Assigned task: From the data that follows, print exactly the lines starting at the one containing "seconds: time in" and ending at the one containing "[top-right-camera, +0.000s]"; include both of them and nothing more.
►
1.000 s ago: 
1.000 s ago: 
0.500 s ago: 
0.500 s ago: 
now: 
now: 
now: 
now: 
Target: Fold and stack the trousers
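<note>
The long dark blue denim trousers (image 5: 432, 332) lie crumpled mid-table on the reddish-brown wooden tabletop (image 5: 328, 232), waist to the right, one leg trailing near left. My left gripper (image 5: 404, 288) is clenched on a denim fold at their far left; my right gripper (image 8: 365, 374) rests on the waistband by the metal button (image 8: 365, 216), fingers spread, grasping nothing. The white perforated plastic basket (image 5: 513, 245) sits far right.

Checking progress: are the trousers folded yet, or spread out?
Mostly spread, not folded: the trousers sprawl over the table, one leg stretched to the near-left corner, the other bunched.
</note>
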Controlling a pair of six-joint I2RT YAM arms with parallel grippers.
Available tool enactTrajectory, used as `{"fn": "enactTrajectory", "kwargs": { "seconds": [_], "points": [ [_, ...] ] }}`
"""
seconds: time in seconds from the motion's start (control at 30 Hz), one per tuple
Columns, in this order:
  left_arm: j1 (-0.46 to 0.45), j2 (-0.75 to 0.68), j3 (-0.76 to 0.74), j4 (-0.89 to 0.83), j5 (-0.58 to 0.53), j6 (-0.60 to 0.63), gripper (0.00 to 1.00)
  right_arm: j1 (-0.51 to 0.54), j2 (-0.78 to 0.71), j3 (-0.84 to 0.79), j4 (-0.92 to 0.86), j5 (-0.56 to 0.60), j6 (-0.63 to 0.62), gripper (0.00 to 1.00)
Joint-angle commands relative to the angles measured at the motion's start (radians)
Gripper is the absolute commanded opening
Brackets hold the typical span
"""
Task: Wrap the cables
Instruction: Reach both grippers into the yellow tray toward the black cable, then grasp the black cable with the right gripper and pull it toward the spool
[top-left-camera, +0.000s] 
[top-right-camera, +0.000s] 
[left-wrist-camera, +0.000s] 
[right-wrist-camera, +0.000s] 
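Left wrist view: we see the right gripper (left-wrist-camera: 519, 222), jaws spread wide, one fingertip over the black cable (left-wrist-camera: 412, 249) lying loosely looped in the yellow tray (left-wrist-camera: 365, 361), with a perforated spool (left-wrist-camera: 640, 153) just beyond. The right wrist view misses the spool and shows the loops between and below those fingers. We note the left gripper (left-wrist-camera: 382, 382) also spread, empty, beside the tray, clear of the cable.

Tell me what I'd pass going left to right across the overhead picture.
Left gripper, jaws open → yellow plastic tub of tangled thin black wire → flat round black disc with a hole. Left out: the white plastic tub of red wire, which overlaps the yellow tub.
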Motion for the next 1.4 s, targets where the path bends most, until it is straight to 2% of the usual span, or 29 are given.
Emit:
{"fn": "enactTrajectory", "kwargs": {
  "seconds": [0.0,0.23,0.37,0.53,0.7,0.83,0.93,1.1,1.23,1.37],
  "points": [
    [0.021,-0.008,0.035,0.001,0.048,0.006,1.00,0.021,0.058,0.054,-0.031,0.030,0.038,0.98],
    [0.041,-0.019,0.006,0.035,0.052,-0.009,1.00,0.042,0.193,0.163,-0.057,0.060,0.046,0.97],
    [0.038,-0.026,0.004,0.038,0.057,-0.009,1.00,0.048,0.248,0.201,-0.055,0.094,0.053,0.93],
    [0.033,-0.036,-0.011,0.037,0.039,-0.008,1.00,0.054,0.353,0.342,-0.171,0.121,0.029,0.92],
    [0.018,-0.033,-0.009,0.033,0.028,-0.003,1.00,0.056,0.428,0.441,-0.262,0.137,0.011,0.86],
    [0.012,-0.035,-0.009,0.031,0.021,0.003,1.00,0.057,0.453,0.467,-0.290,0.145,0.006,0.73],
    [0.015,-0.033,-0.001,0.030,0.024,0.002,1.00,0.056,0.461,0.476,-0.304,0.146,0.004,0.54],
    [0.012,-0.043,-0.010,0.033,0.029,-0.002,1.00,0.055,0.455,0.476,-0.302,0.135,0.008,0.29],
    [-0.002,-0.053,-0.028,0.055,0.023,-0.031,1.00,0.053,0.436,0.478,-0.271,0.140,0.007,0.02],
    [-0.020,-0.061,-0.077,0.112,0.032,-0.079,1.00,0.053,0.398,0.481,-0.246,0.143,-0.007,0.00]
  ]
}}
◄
Solution below:
seconds: time in seconds from the motion's start (control at 30 Hz), one per tuple
Columns, in this order:
  left_arm: j1 (-0.46 to 0.45), j2 (-0.75 to 0.68), j3 (-0.76 to 0.74), j4 (-0.89 to 0.83), j5 (-0.58 to 0.53), j6 (-0.60 to 0.63), gripper (0.00 to 1.00)
  right_arm: j1 (-0.51 to 0.54), j2 (-0.78 to 0.71), j3 (-0.84 to 0.79), j4 (-0.92 to 0.86), j5 (-0.56 to 0.60), j6 (-0.63 to 0.62), gripper (0.00 to 1.00)
Joint-angle commands relative to the angles measured at the motion's start (radians)
Gripper is the absolute commanded opening
Brackets hold the typical span
"""
Task: Wrap the cables
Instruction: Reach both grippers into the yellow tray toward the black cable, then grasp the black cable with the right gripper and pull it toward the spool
[top-left-camera, +0.000s] 
[top-right-camera, +0.000s] 

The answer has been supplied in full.